Seit vier Jahren reist die Profi-Musikerin durch die Welt – mit dem Cello und Bachs Musik im Handgepäck. Ob in Indien oder Bhutan, in Washington oder Halberstadt: "Bach scheint etwas zu kommunizieren, zu dem jeder einen Zugang findet", freut sich Riegels. Um über die Runden zu kommen, spiele sie 60 bis 80 Konzerte pro Jahr.
Bachs Cellosuiten faszinieren sie seit ihrer Kindheit. "Ich habe heimlich auf dem Cello meiner Schwester geübt, als ich sechs war. Da bekam ich auch Unterricht", erinnert sich Riegels.
"In der Kirche klingt Bach umwerfend, im Café geht es aber auch" – für sie eine neue Erfahrung. Auf Schloss Gerbstedt bei Sangerhausen lernte sie Besitzer Phil Stewmann, den „Schlagerbaron“, kennen. "Seine Frau hatte gerade ein Café im Schloss eröffnet.
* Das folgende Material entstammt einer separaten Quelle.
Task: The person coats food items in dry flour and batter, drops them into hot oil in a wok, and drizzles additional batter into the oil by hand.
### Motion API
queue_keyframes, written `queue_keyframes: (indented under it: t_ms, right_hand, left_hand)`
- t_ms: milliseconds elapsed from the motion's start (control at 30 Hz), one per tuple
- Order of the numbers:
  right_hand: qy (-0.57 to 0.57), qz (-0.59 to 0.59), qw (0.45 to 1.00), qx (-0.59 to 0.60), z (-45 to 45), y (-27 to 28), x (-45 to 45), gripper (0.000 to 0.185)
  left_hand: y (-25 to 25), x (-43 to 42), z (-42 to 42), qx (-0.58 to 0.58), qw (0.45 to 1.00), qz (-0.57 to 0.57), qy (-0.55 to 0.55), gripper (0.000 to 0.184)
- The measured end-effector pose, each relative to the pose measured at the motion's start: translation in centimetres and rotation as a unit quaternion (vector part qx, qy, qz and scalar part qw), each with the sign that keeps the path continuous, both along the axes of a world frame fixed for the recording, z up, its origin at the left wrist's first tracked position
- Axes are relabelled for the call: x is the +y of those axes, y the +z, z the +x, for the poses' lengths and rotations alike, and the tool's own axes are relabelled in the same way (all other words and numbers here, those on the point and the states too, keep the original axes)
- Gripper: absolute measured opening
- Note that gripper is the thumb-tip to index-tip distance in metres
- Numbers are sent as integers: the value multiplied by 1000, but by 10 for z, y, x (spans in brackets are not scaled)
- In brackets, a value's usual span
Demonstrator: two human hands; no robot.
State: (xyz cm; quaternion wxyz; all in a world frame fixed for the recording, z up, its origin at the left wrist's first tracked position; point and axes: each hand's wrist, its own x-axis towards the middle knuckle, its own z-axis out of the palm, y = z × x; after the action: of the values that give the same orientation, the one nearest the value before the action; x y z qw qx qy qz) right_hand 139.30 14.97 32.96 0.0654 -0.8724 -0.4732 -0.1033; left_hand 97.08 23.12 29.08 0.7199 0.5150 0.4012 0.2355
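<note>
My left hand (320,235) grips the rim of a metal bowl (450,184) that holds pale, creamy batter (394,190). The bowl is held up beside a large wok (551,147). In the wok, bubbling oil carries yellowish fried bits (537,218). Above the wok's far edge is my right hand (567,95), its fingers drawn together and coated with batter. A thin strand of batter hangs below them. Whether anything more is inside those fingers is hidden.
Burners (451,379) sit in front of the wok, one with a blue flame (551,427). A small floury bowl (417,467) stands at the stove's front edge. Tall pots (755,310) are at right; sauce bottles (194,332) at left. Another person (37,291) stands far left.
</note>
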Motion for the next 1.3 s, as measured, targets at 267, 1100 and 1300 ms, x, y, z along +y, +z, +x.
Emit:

Es war so windig und regnerisch, dass mir die Baroness anbot, mich die 57 Kilometer nach Halberstadt zu fahren. Ich tauschte Konzert gegen Lift. Bach hätte das vielleicht auch getan, vor 300 Jahren", lacht die Dänin.
Die Tour habe ihr bislang viele wunderbare Begegnungen beschert, der Rückenwind trägt sie weiter, elbabwärts. Zum Abschluss der Tour, am 23. Juni, gastiert sie in St. Marien in Lübeck - wie einst Bach.
Ende August will Riegels in einer Sommerakademie in Cambridge ihr eigenes Cello bauen. Und im Anschluss mit eigenen Kompositionen auf Tour gehen – "vielleicht wieder mit dem Fahrrad".
Buxtehude übrigens war von Bach sehr angetan. Bedingung für die Nachfolge als Organist in Lübeck war allerdings, Buxtehudes älteste Tochter Anna Margreta zu heiraten. Zu dieser zehn Jahre älteren Frau fühlte sich der 20-jährige Bach nicht sonderlich hingezogen – er ging zurück nach Arnstadt.